What the task asks:
Print the lines in the listing below that fall between the line with "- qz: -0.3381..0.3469" and the line with "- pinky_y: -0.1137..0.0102", those two lines included, exactly as they stand and with nothing else.

╭─ Given data

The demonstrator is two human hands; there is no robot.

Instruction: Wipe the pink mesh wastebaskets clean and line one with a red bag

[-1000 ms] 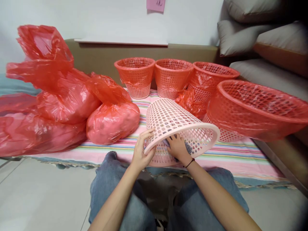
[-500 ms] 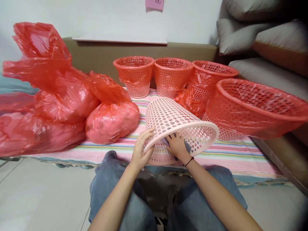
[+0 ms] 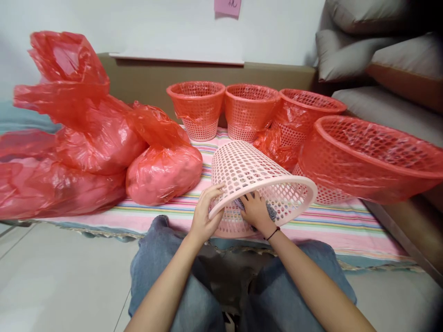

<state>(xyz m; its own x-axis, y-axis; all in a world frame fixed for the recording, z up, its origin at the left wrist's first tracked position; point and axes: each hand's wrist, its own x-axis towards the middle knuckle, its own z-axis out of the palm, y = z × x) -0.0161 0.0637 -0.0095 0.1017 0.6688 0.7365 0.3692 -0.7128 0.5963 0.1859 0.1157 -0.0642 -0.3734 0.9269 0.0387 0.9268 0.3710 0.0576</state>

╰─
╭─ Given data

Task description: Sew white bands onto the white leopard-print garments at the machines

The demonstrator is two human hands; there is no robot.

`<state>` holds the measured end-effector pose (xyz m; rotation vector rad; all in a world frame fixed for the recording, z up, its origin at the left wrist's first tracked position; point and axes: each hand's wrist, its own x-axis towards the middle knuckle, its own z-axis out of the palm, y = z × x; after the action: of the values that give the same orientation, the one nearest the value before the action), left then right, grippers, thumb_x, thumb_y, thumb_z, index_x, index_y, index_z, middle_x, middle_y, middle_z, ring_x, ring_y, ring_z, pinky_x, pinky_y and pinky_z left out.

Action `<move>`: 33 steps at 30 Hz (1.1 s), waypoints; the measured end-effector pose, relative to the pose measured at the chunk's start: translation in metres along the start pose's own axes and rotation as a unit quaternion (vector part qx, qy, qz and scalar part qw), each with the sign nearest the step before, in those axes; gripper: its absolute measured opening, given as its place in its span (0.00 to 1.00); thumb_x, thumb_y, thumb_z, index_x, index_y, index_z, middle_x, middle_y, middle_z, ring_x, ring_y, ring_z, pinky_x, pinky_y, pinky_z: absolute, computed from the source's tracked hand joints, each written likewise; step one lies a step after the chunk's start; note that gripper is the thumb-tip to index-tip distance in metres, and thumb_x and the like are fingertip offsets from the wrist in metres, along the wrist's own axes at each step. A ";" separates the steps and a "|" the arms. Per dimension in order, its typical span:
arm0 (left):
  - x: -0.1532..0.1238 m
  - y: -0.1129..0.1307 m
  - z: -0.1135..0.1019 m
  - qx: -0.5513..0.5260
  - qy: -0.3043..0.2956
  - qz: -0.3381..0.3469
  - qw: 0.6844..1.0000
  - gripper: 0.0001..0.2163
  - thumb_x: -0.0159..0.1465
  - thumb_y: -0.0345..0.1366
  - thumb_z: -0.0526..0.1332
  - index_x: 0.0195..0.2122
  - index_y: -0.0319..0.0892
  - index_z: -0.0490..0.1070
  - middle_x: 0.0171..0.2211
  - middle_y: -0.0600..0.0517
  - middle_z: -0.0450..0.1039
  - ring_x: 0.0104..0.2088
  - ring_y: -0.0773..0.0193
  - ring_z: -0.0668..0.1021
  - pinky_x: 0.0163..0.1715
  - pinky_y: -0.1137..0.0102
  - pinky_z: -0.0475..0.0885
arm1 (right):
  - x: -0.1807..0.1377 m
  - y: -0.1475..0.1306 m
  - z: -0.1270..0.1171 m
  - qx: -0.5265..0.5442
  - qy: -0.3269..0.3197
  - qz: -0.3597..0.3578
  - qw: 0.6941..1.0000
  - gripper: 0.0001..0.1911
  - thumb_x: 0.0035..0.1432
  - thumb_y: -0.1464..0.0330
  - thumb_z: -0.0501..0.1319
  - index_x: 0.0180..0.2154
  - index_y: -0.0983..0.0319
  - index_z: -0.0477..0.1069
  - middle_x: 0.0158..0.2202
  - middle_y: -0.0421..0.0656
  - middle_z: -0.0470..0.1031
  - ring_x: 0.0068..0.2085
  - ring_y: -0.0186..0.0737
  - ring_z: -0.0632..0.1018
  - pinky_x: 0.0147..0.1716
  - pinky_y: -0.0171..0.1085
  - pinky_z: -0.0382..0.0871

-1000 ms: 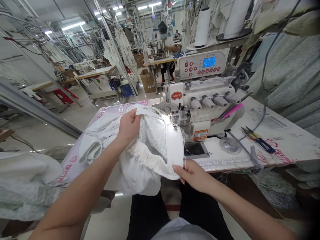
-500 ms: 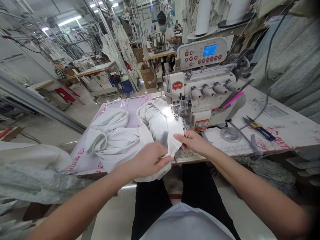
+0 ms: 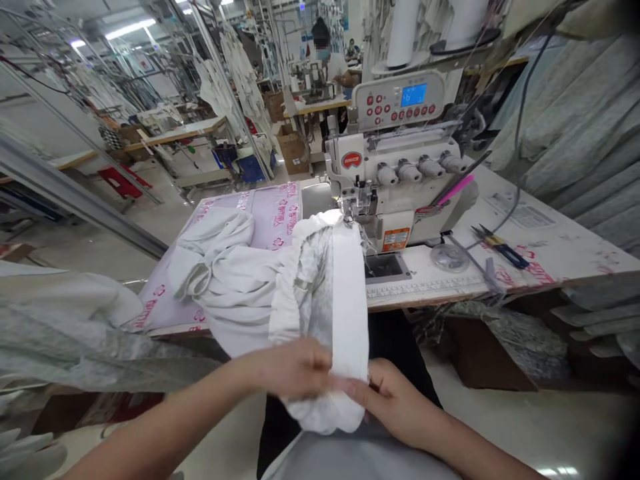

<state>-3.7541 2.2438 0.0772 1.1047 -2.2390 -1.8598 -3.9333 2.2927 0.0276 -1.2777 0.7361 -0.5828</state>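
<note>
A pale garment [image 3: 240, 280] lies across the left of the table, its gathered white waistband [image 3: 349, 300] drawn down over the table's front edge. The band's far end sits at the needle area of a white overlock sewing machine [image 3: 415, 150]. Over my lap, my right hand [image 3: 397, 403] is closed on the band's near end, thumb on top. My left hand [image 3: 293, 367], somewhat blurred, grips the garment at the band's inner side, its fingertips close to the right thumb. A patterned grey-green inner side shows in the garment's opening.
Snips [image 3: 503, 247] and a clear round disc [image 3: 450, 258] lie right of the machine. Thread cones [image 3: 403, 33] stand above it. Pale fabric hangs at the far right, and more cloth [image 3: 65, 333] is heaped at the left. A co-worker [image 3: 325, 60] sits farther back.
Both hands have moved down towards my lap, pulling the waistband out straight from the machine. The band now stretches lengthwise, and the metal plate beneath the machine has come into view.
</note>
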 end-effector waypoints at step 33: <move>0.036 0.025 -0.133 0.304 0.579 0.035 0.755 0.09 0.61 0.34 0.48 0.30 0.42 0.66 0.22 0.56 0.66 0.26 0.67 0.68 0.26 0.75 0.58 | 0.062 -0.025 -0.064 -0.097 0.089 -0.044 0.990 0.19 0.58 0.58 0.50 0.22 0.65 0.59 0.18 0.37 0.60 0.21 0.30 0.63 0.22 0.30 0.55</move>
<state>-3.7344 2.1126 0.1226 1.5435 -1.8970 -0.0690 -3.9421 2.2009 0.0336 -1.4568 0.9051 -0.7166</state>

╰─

Answer for this exercise:
  - qz: -0.3381..0.3469
  - qw: 0.6844..1.0000
  - gripper: 0.0001..0.2163
  - thumb_x: -0.0159..0.1465
  - thumb_y: -0.0345..0.1366
  - thumb_z: -0.0526..0.1332
  - index_x: 0.0195..0.2122
  - index_y: -0.0319..0.0892
  - index_z: -0.0490..0.1070
  - middle_x: 0.0171..0.2211
  - middle_y: -0.0600..0.0517
  - middle_z: -0.0450..0.1039
  - ring_x: 0.0104..0.2088
  - ring_y: -0.0773..0.0193
  - ring_z: -0.0668..0.1021
  - pinky_x: 0.0163..0.1715
  - pinky_y: -0.1137..0.0102

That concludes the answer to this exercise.